Clocking in at 1:32, Pray manages to cover a lot of ground in a segment entitled Elements which begins in the Bronx River Housing area (the low-income housing skyscrapes where some of the first seedlings of hip hop found purchase; began to germinate and eventually took root all over the globe). The first quarter of the film gives the viewer a peek at what was known as "Little Vietnam" as described by none other than Afrika Bambaataa, a foundind member of the Zulu Nation; Soulsonic Force (still rockin' those Star Trek shades) and it gives an in-depth exposition on the early, humble beginnings in one of the poorest sections of NYC; in the early 70's and makes for a fascinating reflection on what has now a world-wide musical phenomenon overrun by the bling set: things weren't always so...see whole story here

Tuesday, October 03, 2006

On Gore Vidal's Birthday

When asked to think of a Rock 'n Roll writer the names that come to most people's minds are people like Ben Fong Torres; Cameron Crowe or Lester Bangs. Me, when I think of a Rock 'n Roll writer I tend to go in a different direction -- I focus on scribes whose written work has had the same affect on me as, say, Jimmy Page's solo in Led Zeppelin's "How Many More Times" or Coletranes round house glisses while running tandem with Don Cherry on "Cherryco" or maybe even Jimi Hendrix' solo during the live version of "Machine Gun" on the Band of Gypsies' Filmore West album...Bearing that in mind, a couple of my fave Rock 'n Roll writers are Hunter S. Thompson who did, in fact, pull a stint writing for Rolling Stone back when the magazine actually meant something to me.

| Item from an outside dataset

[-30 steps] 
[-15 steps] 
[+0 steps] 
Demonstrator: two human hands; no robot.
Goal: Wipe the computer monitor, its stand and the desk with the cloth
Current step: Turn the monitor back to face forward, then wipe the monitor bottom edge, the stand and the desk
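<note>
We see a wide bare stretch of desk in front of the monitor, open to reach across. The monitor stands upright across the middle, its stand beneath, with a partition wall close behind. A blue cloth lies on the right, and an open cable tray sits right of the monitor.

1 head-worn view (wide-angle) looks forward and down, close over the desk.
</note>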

Thompson, the godfather of gonzo journalism, took off with the book "Hell's churned out articles, books, essays and letters that pulsed with life. Dude had a real penchant for kneading truth with his observations and biting humor that sometimes takes the reader down roads they'd rather not traverse -- ain't that one of the pillars that sustains the tabernacle of Rock 'n Roll? Like Mr. Mojo Risin' said -- you gotta "break on through to the other side...His gift for gonzo and tangential personal hijinks aside -- dude worked hard but he played even harder -- HST embraced the seeming futility of railing against the status quo on levels existential and physical; convictions are hardest to hold onto when they're inconveniently unpopular and nobody should be more aware of that than my next Rock 'n Roll Writer -- Gore Vidal.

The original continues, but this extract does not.